According to the Athra’s statement, Ankawa, a vibrant bastion of a proud cultural heritage in northern Iraq, is now witnessing a transformation far removed from its storied past. “For years, our beloved Ankawa has been besieged by negative phenomena — land sales to outsiders, arbitrary confiscations without proper compensation, and blatant favoritism in the allocation of municipal services,” the statement asserted. The coalition bemoaned the rise of hotels and so-called “recreational tourism” establishments that, in reality, function as bars, nightclubs, and centers for behavior antithetical to the community’s longstanding customs. These developments, the parties contend, are not benign modern additions but deliberate steps in a broader drive toward demographic reengineering and cultural dilution.
The Athra Alliance’s message is both a mournful recounting of lost traditions and a call to arms for political accountability and action. The statement warns that unless the government intervenes decisively, the steady deterioration of Ankawa’s social fabric will force the community into an untenable situation, where the only viable option left to its people will be emigration. “If our pleas are not heeded, we will be compelled to adopt measures that ensure each citizen’s rights are restored and that this multifaceted injustice is finally lifted from our beloved Ankawa,” the coalition declared.
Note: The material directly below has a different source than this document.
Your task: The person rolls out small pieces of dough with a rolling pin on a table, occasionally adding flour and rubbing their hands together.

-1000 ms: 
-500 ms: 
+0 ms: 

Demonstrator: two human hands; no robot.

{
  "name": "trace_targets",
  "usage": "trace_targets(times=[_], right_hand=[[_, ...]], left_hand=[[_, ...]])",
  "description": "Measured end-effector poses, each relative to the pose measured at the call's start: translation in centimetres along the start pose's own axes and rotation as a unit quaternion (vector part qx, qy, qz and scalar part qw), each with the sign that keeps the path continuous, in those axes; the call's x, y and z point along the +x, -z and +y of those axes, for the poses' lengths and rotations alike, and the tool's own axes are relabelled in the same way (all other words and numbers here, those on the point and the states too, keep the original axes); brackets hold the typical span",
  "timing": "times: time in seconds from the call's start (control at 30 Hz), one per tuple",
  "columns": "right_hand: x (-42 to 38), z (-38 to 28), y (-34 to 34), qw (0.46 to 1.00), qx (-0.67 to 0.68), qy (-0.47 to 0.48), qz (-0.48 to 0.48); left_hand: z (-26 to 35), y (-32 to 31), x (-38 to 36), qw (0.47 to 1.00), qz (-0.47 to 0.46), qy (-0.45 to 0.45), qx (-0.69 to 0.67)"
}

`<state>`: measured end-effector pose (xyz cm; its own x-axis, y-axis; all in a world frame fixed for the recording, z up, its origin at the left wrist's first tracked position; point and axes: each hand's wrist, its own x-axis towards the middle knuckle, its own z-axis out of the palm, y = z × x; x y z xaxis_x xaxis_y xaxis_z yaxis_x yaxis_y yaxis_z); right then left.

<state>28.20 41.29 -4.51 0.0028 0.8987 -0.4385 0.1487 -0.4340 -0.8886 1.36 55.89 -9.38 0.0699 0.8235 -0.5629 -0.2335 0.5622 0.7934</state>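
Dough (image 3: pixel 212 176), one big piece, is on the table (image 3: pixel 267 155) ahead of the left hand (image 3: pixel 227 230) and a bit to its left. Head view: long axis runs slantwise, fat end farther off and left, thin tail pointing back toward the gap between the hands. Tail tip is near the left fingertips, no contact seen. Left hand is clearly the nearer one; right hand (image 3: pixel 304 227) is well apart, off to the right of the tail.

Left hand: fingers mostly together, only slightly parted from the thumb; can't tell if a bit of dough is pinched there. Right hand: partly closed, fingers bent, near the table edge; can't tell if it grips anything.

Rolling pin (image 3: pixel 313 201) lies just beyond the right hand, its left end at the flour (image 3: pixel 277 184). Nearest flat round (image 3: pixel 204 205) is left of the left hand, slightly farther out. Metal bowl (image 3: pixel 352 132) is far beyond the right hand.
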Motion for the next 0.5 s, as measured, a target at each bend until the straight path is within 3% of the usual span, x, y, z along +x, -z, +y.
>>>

Supporting this stern warning, HBA head Joseph Sliwa released his own statement sharply criticized the ruling Kurdish-aligned party for its “honeyed rhetoric” about peaceful coexistence — a rhetoric he claims has brought nothing but emptiness to the streets of Ankawa. According to Sliwa, while billions of dollars are funneled into grand slogans of tolerance, the reality is a systematic transformation of the town into a landscape of bars and nightclubs at the expense of memorials honoring the martyrs of the Chaldean–Syriac–Assyrian community. He underscored that such policies have led to a profound cultural, and even ethnic, cleansing, leaving the town’s original residents disillusioned and marginalized.
Both the Athra Alliance and Sliwa emphasize that the current state of affairs in Ankawa is not merely a matter of aesthetic or economic change but a critical issue that threatens the very essence of a community that has long defined its identity through resilience and sacrifice. They point to government policies that favor outsiders and opportunistic investments over the preservation of historic sites, including those that commemorate the heroic legacy of victims and martyrs of past struggles.
In a broader sense, the Athra Alliance statement and Sliwa’s remarks serve as a powerful plea to Iraqi authorities and the international community to step-up and protect one of the region’s most significant cultural enclaves. The call is clear: safeguard Ankawa’s heritage, restore fair governance, and ensure that the voices of its indigenous people are not drowned out by policies that prioritize economic expediency over cultural survival.
As tensions rise and public discontent intensifies, Ankawa’s future hangs in the balance. For its people, the fate of the town is not merely a matter of political debate. It is an existential question, one that will determine whether Ankawa remains a living testimony to centuries of cultural legacy or becomes a cautionary tale of lost identity and irreversible change.